# Starting a Live Bearer Tank with Live Plants



## mrlbem (Aug 13, 2011)

OK, I've kept fresh water tropical fish in various types of tanks since I was a kid and now with my kids. I've always liked live bearers, but I've never tried to keep them in a tank with live plants. I'd like to try that now because I always thought that live plant tanks looked beautiful and they provide natural hiding places for the fry. So I found this forum and thought I would list a few of my questions:

1. Should I even try to do this--several fish store employees have warned against keeping live bearers in a live plant aquarium because live bearers tend to eat the plants. Is this true? Are there certain types of plants that the fish are less likely to nibble on? What types of plants would you folks recommend for live bearers?

2. Is a longer tank more suitable for what I want to do or can I go go with a "high" tank, which takes up less floor space? I was thinking of going with a 56 gallon cube shaped tank.

3. Could I keep algae eating shrimp in this tank without them hurting the fish or the plants?

Thanks in advance for indulging a live plant newbie.


----------



## Bert H (Mar 2, 2004)

Hi, first off, welcome to apc! Yes, you most certainly can keep livebearers and plants together. I have kept guppies, mollies, and platties with plants. They will apparently 'nibble' at plant leaves, but I have never seen them do any damage at all to them. IMO, they're picking off microscopic algae, etc. The only time i had issues with livebearers and plants were when I caught some wild platties from a local creek. When I put them into a 10 gal planted tank, they decided they had their own little salad bar, and did eat a lot of the softer leaves. But all the fish sold at stores have been bred and raised in captivity, they will ignore plants for flakes, brine shrimp, etc. It is NOT an issue.

As to the type of plants, your imagination, desire for maintenance and tank parameters are your only limitation.

No problem maintaining algae eating shrimp in there. In my guppy tanks, I have Amanos and Cherries there. The amanos are too large to be eaten by the guppies, and they certainly don't disturb the fish. As far as the cherries, I am sure that some of the babies are eaten by the guppies, but they're very prolific, so a fairly large population is maintained.

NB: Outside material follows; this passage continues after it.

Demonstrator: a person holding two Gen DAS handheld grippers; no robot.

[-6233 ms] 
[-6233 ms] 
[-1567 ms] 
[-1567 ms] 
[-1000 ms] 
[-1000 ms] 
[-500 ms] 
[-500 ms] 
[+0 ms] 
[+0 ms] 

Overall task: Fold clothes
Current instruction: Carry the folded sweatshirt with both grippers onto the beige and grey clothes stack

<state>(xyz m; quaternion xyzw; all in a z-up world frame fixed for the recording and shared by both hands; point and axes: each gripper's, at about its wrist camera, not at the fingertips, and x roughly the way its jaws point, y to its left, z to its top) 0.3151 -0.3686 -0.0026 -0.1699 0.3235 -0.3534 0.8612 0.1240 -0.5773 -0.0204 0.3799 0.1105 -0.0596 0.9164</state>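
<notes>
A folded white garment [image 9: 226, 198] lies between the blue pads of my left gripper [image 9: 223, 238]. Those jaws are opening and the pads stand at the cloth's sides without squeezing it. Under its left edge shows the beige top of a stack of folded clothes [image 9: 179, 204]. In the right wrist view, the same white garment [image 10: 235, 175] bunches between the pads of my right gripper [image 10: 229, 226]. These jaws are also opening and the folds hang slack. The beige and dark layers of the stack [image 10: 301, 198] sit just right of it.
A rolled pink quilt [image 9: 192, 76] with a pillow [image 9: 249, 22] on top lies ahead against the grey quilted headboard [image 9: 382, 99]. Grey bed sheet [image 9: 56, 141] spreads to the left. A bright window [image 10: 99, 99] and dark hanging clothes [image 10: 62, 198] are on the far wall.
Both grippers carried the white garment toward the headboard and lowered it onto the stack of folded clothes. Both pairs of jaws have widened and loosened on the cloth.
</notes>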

And yes, the vegetation provides shelter for the fry, both fish and shrimp.


----------



## aquabillpers (Apr 13, 2006)

I second what Bert said.

Your main problem in a planted live bearer tank might be overpopulation, depending of the species. My original 10 Endler's would have become thousands had I not taken action. Instead there are now just a few hundred. 

You would probably find it easier to grow plants in a lower tank, because the light would be able to penetrate deeper.

Good luck!

Bill


----------



## frog111 (Feb 14, 2006)

I keep a tank in my wife's classroom stocked with livebearers. Never had a problem with fish eating the plants.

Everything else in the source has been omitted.